Purpose
To evaluate the role of 3D models on positive surgical margin rate (PSM) rate in patients who underwent robot-assisted radical prostatectomy (RARP) compared to a no-3D control group. Secondarily, we evaluated the postoperative functional and oncological outcomes.
Methods
Prospective study enrolling patients with localized prostate cancer (PCa) undergoing RARP with mp-MRI-based 3D model reconstruction, displayed in a cognitive or augmented-reality fashion, at our Centre from 01/2016 to 01/2020. A control no-3D group was extracted from the last two years of our Institutional RARP database. PSMr between the two groups was evaluated and multivariable linear regression (MLR) models were applied. Finally, Kaplan–Meier estimator was used to calculate biochemical recurrence at 12 months after the intervention.
Results
160 patients were enrolled in the 3D Group, while 640 were selected for the Control Group.
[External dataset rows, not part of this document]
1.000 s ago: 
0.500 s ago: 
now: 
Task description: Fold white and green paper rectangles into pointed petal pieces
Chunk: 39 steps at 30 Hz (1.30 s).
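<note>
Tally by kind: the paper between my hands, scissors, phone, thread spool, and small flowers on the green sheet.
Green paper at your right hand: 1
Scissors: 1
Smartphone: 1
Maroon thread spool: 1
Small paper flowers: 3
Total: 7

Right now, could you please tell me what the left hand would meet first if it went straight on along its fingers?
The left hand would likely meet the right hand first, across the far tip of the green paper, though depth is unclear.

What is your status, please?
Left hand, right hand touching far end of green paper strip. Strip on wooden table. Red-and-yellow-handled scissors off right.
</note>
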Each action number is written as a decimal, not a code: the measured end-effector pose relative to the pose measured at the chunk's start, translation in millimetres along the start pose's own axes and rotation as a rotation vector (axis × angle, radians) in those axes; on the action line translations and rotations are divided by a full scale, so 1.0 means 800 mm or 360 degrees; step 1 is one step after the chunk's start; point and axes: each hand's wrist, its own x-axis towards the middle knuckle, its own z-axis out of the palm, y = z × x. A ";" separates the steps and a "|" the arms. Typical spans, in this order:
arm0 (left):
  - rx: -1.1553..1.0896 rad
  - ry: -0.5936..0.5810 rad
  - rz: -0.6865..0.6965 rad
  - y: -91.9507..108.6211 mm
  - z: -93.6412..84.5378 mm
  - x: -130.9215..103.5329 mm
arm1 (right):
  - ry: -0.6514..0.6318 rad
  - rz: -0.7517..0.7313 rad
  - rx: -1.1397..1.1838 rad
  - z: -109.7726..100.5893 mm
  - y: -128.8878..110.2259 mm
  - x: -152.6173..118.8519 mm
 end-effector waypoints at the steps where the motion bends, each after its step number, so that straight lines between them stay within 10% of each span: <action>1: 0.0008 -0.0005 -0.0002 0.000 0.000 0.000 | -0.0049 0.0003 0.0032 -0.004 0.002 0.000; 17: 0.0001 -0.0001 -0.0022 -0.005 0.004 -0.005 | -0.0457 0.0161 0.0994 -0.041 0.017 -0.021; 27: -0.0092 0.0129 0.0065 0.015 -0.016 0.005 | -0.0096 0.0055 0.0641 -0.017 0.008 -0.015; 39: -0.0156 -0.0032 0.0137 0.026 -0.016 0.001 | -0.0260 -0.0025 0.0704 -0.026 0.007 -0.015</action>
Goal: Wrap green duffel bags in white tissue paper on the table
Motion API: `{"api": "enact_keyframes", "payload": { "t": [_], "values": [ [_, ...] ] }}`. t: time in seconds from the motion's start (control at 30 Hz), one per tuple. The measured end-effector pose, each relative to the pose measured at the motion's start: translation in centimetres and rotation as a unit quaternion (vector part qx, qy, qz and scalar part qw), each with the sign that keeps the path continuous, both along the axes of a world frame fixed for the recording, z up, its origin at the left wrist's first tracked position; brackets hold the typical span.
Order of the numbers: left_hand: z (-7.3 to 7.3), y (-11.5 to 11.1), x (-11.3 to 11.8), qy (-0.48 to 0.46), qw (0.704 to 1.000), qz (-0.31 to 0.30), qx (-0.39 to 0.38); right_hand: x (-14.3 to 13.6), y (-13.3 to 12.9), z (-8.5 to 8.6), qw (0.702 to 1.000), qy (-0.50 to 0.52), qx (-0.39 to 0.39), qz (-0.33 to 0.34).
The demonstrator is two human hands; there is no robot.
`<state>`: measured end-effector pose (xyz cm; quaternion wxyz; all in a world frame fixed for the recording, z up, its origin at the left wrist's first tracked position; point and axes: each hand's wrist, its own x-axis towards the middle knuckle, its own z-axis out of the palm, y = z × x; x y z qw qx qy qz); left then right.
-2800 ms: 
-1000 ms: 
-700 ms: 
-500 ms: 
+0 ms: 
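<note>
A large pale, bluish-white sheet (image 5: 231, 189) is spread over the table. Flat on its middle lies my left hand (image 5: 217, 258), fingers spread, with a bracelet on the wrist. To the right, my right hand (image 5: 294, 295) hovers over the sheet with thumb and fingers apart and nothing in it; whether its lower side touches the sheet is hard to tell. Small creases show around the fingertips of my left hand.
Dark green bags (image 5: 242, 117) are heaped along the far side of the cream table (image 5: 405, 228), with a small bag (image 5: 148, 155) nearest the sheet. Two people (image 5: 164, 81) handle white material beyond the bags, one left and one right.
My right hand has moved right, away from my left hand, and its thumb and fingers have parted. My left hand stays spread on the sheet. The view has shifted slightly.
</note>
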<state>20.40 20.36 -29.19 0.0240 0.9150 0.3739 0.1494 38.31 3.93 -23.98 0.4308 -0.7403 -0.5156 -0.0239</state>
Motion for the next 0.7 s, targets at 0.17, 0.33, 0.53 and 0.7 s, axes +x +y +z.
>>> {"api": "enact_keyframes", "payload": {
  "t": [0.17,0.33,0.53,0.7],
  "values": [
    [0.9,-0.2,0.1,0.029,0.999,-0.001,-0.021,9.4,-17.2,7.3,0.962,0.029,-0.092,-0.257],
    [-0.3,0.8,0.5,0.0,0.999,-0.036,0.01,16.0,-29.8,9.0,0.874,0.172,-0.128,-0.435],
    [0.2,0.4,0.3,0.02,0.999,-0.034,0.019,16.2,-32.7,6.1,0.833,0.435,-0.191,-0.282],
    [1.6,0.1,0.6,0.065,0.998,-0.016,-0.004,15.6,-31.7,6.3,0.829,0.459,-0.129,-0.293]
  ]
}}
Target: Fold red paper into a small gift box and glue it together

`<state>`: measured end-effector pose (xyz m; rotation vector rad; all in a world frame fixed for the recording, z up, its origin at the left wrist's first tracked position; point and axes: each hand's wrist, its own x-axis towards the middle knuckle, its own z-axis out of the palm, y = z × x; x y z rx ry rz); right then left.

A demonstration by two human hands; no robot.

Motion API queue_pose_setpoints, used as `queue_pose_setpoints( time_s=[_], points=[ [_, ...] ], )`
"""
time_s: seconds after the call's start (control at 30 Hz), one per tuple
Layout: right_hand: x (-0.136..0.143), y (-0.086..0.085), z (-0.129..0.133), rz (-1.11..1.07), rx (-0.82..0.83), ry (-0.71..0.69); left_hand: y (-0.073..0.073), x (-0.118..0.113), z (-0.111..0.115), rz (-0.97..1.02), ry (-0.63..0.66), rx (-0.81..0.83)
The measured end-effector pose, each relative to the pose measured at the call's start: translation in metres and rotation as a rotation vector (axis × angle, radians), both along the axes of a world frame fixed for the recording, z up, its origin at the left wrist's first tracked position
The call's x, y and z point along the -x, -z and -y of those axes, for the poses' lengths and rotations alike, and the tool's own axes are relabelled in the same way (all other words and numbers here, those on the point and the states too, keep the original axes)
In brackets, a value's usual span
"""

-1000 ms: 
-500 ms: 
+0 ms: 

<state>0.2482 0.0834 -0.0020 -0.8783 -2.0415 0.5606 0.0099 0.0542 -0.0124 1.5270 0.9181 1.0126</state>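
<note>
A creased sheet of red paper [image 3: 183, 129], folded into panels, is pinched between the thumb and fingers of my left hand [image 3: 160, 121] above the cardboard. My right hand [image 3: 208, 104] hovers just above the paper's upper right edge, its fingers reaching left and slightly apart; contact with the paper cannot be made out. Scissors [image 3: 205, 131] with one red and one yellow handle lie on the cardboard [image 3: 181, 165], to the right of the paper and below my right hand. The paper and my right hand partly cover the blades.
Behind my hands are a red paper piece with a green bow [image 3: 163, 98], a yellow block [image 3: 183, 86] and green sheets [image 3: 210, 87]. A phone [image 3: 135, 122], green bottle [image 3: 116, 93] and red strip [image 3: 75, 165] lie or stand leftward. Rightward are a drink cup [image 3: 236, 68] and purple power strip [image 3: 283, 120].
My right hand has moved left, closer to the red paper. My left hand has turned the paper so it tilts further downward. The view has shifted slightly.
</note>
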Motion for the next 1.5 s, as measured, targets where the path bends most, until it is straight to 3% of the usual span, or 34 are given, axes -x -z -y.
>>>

A more conservative NS approach was registered in the 3D Group (full NS 20.6% vs 12.7%; intermediate NS 38.1% vs 38.0%; standard NS 41.2% vs 49.2%; p = 0.02). 3D Group patients had lower PSM rates (25 vs. 35.1%, p = 0.01). At MLR models, the availability of 3D technology (p = 0.005) and the absence of extracapsular extension (ECE, p = 0.004) at mp-MRI were independent predictors of lower PSMr. Moreover, 3D model represented a significant protective factor for PSM in patients with ECE or pT3 disease.
Conclusion
The availability of 3D models during the intervention allows to modulate the NS approach, limiting the occurrence of PSM, especially in patients with ECE at mp-MRI or pT3 PCa.